Capilouto told The Chronicle that the process he’s engaged in — which included a two-week listening tour — also unearthed a need for greater staff representation on the University Senate. Staff members, he said, “are on the front lines of many of the things we do. While they may be invited in for a comment, in University Senate, which has some pretty deep authority in establishing educational policy, they are not voting members.”
While Kentucky’s Staff Senate and Student Government Association both advise Capilouto, the University Senate, which consists mainly of faculty members, does hold additional sway. (In addition to its 94 faculty members, the University Senate includes 30 administrators — most of whom rotate voting rights — and 19 students. The leaders of the Staff Senate and Student Government Association sit on the Senate, and some rank-and-file staff members have seats on committees created by the Senate.)
The faculty presence can feel overpowering, said Justin Sumner, a web content specialist at the university and longtime member of the Staff Senate. “The University Senate, to us, is the Faculty Senate,” he said.
The Broader Climate
In contesting potential changes to the senate’s role, some faculty members have invoked recent sweeping program cuts at West Virginia University. They worry that disempowering the senate could set the stage for large-scale program discontinuations and layoffs without meaningful input from faculty. Capilouto dismissed those concerns, saying that West Virginia faced a multimillion-dollar-budget deficit that was partly brought about by declining enrollment. Kentucky is in no such position, he said, with stable state support and record enrollment numbers.
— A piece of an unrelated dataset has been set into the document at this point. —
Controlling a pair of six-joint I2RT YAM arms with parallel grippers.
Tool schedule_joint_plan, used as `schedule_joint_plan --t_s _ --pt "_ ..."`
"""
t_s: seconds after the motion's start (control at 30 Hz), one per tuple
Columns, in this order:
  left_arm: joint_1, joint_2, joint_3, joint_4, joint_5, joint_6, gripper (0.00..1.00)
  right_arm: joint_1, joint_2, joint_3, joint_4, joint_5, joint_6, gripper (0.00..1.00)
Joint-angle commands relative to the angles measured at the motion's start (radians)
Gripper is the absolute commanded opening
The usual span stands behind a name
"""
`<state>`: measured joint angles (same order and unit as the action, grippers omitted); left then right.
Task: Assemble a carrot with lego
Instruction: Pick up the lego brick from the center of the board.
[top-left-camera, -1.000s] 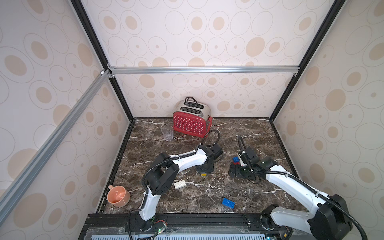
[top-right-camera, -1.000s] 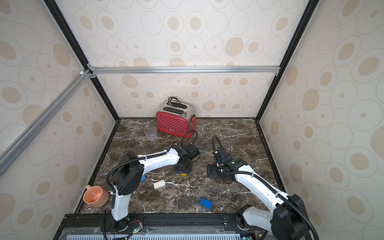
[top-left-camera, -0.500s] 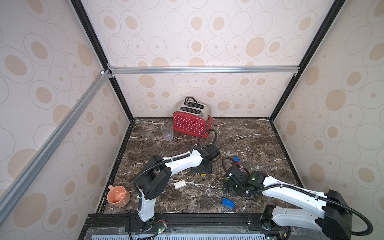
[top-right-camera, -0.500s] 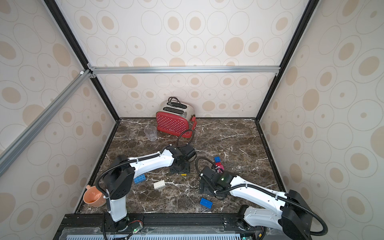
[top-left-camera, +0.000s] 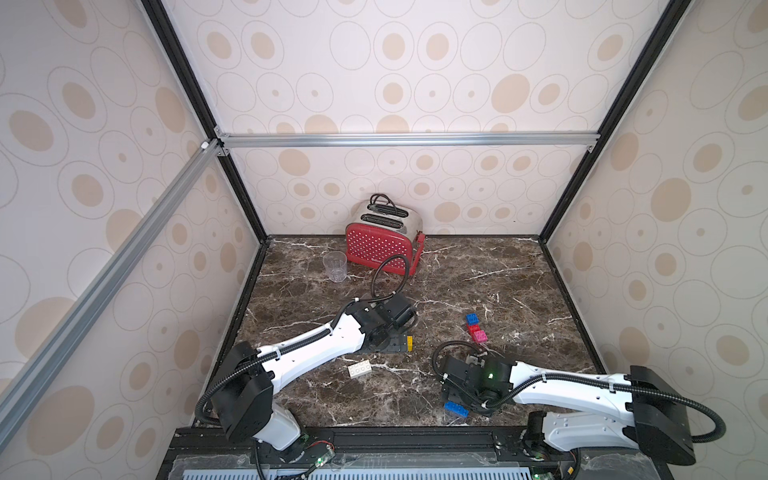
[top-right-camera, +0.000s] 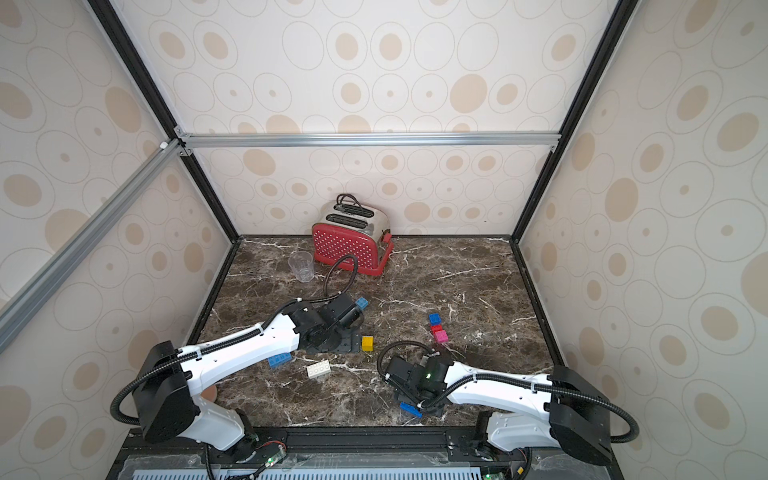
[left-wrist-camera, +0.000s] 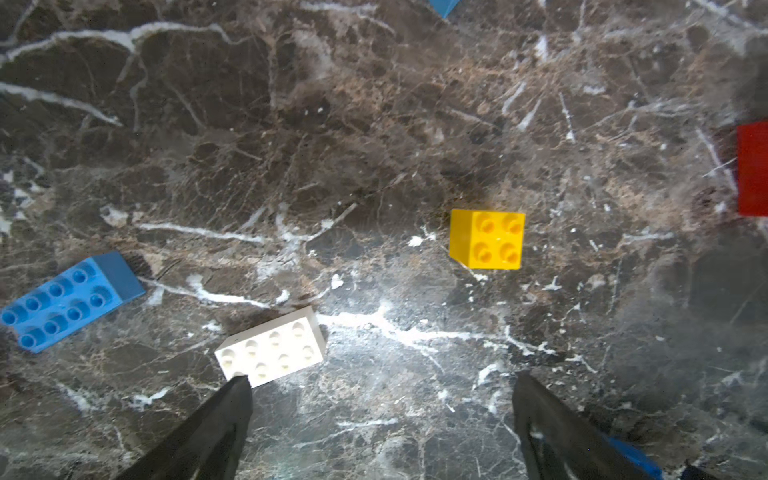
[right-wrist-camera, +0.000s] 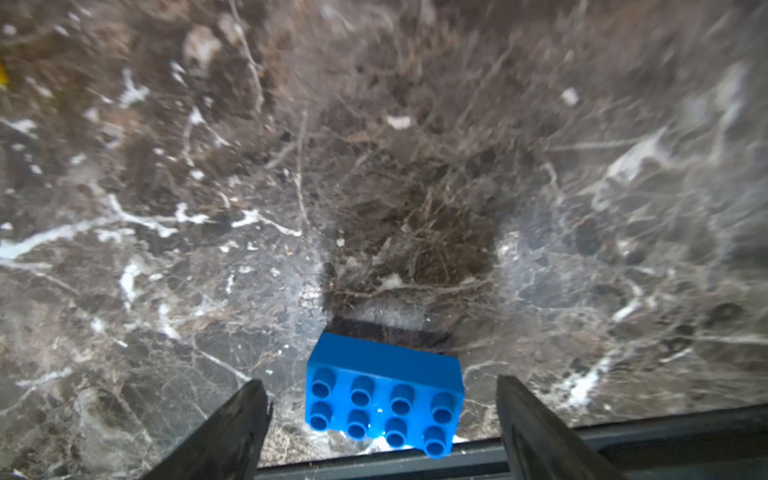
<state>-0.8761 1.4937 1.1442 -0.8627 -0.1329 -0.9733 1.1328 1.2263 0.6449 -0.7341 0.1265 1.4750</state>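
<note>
**Operator:** Report end-effector status.

**Unit:** My right gripper (right-wrist-camera: 380, 380) is spread. Its fingers straddle a blue eight-stud brick (right-wrist-camera: 384, 395) without touching it. That brick lies studs-up on the table (right-wrist-camera: 374, 166), close to the table's edge. My left gripper (left-wrist-camera: 381, 378) is also spread and carries nothing. A white brick (left-wrist-camera: 272, 347) lies near one of its fingertips. A yellow four-stud brick (left-wrist-camera: 487, 240) lies farther ahead, and a second long blue brick (left-wrist-camera: 68, 301) lies off to the white brick's side.

**Operator:** State assembly progress.

**Unit:** I judge the task to be at its start. There is no carrot yet: no tapered stack shows in any view. Beyond both grippers, in a top view, a small blue brick (top-right-camera: 435, 319), a red brick (top-right-camera: 436, 328) and a pink brick (top-right-camera: 441, 336) sit touching in a row. I cannot tell whether they are pressed together. A lone blue brick (top-right-camera: 361, 302) lies beside my left wrist. Remaining work: every layer, from the yellow tip to the wide end.
</note>
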Motion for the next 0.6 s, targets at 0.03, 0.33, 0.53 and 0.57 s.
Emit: schedule_joint_plan --t_s 0.03,0.33,0.53,0.57 --pt "0.005 -0.051 -0.029 -0.05 -0.035 -0.018 0.99 0.017 0.033 -0.021 0.035 -0.031 0.088 0.88" --pt "0.006 -0.072 -0.04 -0.051 -0.033 -0.01 0.99 0.035 0.032 -0.049 0.05 -0.054 0.138 0.84" --pt "0.006 -0.075 -0.049 -0.05 -0.032 -0.009 0.99 0.036 0.038 -0.048 0.045 -0.059 0.142 0.78" --pt "0.006 -0.078 -0.051 -0.049 -0.033 -0.009 0.99 0.036 0.039 -0.046 0.044 -0.056 0.14 0.77"
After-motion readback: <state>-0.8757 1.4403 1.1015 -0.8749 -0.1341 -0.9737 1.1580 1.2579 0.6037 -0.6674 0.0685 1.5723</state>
Also playing into faculty fears about potential changes to shared governance is the broader political climate, both in Kentucky — where one House bill now in committee seeks to codify post-tenure review and another takes aim at “discriminatory concepts” — and nationwide. “I think it leaves us more open to outside influence, to political influence over curricular matters. It leaves us vulnerable to future presidents and future boards and future administrators who have a vision for the University of Kentucky that maybe isn’t what faculty see as the best thing for our students,” said Molly T. Blasing, an associate professor of Russian studies and a Senate Council member.
To Morgan, at Loyola, that’s a legitimate concern. The work group’s presentation suggests a tilting of scales toward the board and the consolidation of power in fewer hands, a move that’s become popular among the academic right in recent years. “This is right in the playbook,” he said, of the “conservative think-tank apparatus that is looking for ways to redesign and conform universities.”
Meanwhile, Kentucky faculty members find themselves in a sort of limbo as they wait for Capilouto to issue his recommendations (the president declined to comment to The Chronicle on specific changes he might recommend). Philipp W. Rosemann, head of the AAUP campus chapter at Kentucky, said there’s ample time to reverse course, but he warned of the broader implications of a loss of faculty power at Kentucky.
“The University of Kentucky is not this small, 1,000-student liberal-arts college somewhere in the middle of nowhere. It is a major land-grant university,” he said. “If things develop in a certain direction at the University of Kentucky, it could certainly encourage other universities to implement similar reforms that would then change the nature of higher education in the United States very considerably.”